**Problem to solve**
What you return must be every line from the beginning of the data through the line holding "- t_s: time", unchanged.

**Given material**

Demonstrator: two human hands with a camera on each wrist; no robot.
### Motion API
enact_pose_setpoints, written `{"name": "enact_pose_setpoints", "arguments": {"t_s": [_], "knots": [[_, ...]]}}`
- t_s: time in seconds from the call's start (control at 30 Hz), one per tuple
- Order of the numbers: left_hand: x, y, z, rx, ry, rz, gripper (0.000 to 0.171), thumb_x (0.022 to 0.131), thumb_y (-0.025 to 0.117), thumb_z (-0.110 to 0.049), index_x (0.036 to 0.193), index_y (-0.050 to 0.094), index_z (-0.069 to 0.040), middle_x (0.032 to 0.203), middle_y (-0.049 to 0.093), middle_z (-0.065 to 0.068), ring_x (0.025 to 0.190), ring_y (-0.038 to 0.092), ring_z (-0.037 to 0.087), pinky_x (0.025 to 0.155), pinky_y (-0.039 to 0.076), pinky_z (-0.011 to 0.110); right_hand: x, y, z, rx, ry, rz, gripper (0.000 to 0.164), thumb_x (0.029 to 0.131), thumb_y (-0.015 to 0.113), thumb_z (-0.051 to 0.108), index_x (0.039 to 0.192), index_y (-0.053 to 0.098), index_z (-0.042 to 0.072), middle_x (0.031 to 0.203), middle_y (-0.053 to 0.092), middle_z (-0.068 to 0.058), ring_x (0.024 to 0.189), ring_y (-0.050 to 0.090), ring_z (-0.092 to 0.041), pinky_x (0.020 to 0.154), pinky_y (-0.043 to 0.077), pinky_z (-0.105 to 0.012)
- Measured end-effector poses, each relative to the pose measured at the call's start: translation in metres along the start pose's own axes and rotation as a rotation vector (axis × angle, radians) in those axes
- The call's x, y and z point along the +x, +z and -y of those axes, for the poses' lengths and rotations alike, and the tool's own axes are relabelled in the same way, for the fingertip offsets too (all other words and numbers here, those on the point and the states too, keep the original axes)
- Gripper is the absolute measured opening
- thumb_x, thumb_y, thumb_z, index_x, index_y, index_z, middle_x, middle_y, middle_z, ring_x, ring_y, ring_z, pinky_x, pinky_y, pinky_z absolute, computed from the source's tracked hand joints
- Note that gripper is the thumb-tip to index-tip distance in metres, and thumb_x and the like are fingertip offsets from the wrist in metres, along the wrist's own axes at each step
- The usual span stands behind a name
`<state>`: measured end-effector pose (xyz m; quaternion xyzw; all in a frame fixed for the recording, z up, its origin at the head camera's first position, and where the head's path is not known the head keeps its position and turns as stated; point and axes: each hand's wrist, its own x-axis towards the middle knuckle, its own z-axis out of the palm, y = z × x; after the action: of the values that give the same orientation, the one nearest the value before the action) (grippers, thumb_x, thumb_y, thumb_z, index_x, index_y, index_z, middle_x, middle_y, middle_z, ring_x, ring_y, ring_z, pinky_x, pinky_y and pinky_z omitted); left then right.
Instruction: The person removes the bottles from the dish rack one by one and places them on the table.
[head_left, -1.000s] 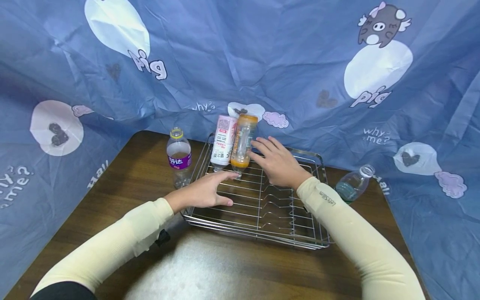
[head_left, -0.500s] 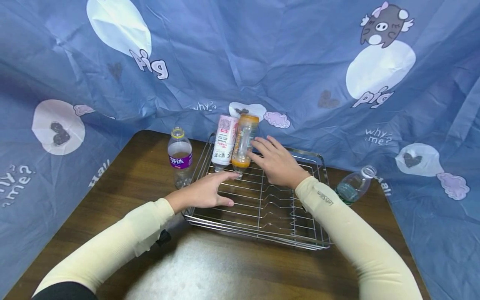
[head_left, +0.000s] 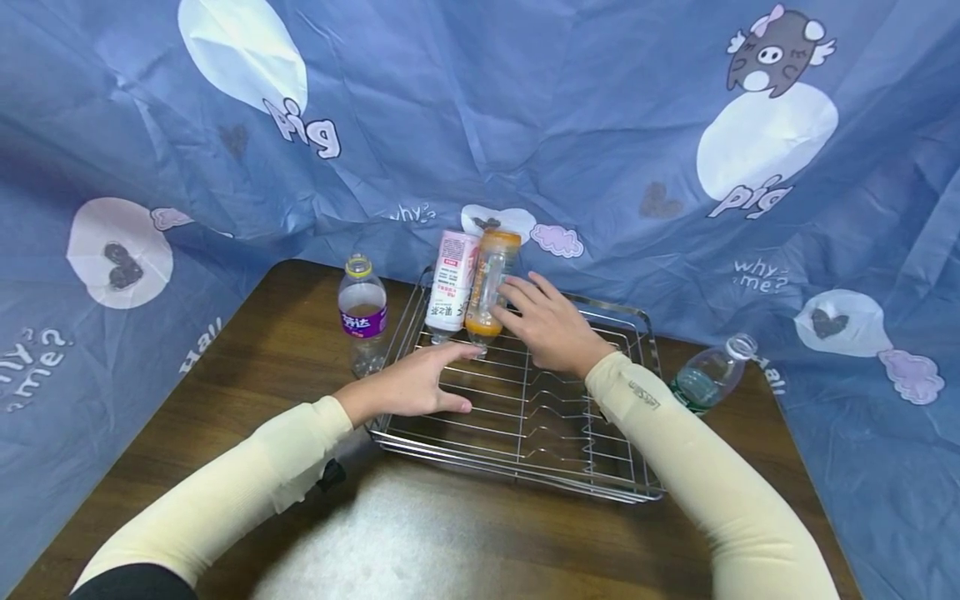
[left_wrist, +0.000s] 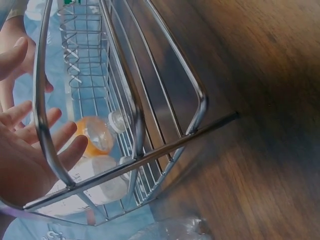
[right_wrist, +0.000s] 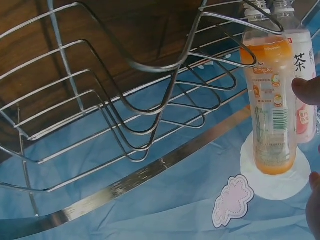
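Note:
A wire dish rack (head_left: 517, 467) stands on the table. Two drink bottles lean neck-down at its far left: a white and pink one (head_left: 448, 292) and a clear one with orange ends (head_left: 480, 287). My right hand (head_left: 551, 327) is just right of the orange-ended bottle, fingers loosely bent and fingertips right at its side. Over the rack's left part, my left hand (head_left: 414, 382) has its thumb and fingers spread, close below the two bottle necks. In the left wrist view, the left hand (left_wrist: 30, 155) shows nothing in its fingers.
A clear bottle with a purple label (head_left: 363, 323) stands left of the rack. To the right is another clear bottle (head_left: 708, 375), partly hidden by the right sleeve. A blue printed cloth (head_left: 600, 167) hangs behind the brown table (head_left: 450, 542).
My right hand has shifted slightly left, closer to the orange-ended bottle. The left hand and the bottles hold their places, while the head view has turned a little.

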<state>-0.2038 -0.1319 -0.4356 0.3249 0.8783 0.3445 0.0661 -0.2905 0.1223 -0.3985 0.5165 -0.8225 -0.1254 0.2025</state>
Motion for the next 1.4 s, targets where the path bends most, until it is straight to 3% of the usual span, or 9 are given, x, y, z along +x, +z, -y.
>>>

**Result of the task**
Demonstrator: two human hands with a camera on each wrist; no robot.
### Motion API
enact_pose_setpoints, written `{"name": "enact_pose_setpoints", "arguments": {"t_s": [_], "knots": [[_, ...]]}}`
- t_s: time in seconds from the call's start (control at 30 Hz), one per tuple

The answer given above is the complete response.